Brexit: "Sans report ou abandon, les Britanniques devraient envisager un statut tel que celui de la Turquie"

Le ministre-président flamand Geert Bourgeois (N-VA) s’est dit soulagé par le rejet du "no-deal" mercredi à la Chambre des communes. Dans une réaction, il a appelé les Britanniques à "rester dans l’union douanière avec l’UE". Le chef du gouvernement flamand espère désormais un report, voire l’abandon du Brexit. En l’absence d’un tel scénario, les Britanniques devraient, selon lui, envisager un statut tel que celui de la Turquie. "Ils auraient alors tout ce qu’ils désirent".

"Je suis content que les députés britanniques ont voté contre un Brexit sans accord", a indiqué Geert Bourgeois. "No deal is a bad deal : le pire scénario pour eux, mais aussi pour l’Union européenne, et certainement pour la Flandre. Nous perdrions énormément d’emplois et de prospérité", précise-t-il.

Le ministre-président flamand espère encore et toujours que les Britanniques reviennent sur leur décision, et qu’ils choisissent finalement de rester dans l’Union. "Ou du moins qu’ils demandent un report, ou alors qu’un nouveau référendum ou de nouvelles élections puissent se tenir", rajoute-t-il. "Je pense que l’opinion publique, surtout auprès des jeunes, se rend doucement compte des lourdes conséquences liées à un Brexit".

Un statut "à la turque"

Selon Geert Bourgeois, si les Britanniques persistent et signent, "ils devront alors accepter l’accord de retrait de 585 pages qui a été si longtemps négocié. Cela signifie qu’ils devront laisser tomber une ligne rouge qu’ils avaient encore jusqu’ici". Le ministre-président flamand fait référence à une union douanière avec l’Union européenne, "tout comme celle qui lie la Turquie à l’Union", souligne-t-il.
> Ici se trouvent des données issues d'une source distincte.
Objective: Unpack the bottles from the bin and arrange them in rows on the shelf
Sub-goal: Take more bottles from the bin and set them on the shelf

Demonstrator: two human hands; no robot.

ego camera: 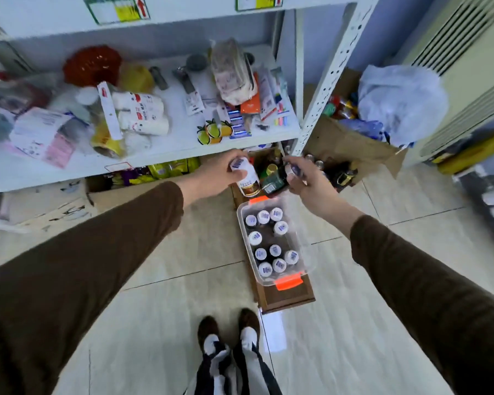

Dans un scénario similaire à celui dont bénéficie la Turquie, "les Britanniques auraient quasi tout ce qu’ils désirent : pas de libre circulation des personnes, pas de participation fixe au budget, pas de soumission à la juridiction européenne, et une solution de facto au problème concernant la frontière avec l’Irlande du Nord", défend encore Geert Bourgeois.

"Les Britanniques devront toutefois accepter qu’ils ne pourront plus conclure eux-mêmes de traités commerciaux. Mais cela leur offrirait de sérieux avantages", argumente-t-il, "car les meilleurs traités commerciaux sont conclus par ce grand bloc nommé UE".